TASK GOAL: What lines of the material below hold the string "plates"? Copy them out.

DATA:
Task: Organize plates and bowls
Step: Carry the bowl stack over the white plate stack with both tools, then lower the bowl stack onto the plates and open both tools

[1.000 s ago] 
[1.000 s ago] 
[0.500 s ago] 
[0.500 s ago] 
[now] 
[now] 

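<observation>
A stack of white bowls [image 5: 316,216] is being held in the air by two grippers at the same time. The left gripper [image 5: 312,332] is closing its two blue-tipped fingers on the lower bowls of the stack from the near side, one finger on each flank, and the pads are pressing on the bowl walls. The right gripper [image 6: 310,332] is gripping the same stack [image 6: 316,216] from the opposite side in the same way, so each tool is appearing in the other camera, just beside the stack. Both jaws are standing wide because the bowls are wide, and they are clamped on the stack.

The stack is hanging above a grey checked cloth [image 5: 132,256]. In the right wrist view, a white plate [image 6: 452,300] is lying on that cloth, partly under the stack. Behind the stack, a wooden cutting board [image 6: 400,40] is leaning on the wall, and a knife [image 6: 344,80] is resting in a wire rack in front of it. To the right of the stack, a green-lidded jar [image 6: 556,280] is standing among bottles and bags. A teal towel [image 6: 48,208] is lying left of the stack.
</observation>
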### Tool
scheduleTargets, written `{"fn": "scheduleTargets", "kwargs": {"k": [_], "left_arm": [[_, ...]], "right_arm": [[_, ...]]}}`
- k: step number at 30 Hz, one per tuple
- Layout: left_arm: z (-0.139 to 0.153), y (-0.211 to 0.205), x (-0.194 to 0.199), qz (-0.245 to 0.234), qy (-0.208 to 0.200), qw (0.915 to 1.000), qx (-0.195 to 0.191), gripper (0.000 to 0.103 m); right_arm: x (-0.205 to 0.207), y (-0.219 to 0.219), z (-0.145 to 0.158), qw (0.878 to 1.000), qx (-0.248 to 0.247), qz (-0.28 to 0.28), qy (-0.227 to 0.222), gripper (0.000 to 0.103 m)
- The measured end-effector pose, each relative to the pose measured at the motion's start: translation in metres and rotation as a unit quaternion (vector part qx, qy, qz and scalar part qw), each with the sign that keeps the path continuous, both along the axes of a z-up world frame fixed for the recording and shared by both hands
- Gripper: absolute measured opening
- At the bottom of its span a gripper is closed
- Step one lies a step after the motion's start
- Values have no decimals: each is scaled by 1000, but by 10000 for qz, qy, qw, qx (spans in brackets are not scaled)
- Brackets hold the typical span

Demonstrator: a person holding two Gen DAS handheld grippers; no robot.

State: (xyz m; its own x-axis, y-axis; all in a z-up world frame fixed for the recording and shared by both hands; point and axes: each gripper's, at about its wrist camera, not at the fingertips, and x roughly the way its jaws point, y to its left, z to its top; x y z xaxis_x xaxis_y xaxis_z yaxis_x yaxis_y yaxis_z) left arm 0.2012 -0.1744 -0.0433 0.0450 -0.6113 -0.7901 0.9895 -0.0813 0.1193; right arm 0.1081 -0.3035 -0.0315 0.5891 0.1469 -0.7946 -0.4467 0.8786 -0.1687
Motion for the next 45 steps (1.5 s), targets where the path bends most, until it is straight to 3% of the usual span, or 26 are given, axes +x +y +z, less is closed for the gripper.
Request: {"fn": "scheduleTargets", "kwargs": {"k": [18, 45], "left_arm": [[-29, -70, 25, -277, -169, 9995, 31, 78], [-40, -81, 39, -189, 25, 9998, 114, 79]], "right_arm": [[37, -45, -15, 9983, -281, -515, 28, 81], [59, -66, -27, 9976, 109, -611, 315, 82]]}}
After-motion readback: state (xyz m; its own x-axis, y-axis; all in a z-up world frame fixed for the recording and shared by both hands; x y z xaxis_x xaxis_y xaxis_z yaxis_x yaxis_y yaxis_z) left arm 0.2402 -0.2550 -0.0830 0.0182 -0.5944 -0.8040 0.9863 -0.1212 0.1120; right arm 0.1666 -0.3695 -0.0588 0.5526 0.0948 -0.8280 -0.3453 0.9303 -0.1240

EXPECTED ANSWER:
Task: Organize plates and bowls
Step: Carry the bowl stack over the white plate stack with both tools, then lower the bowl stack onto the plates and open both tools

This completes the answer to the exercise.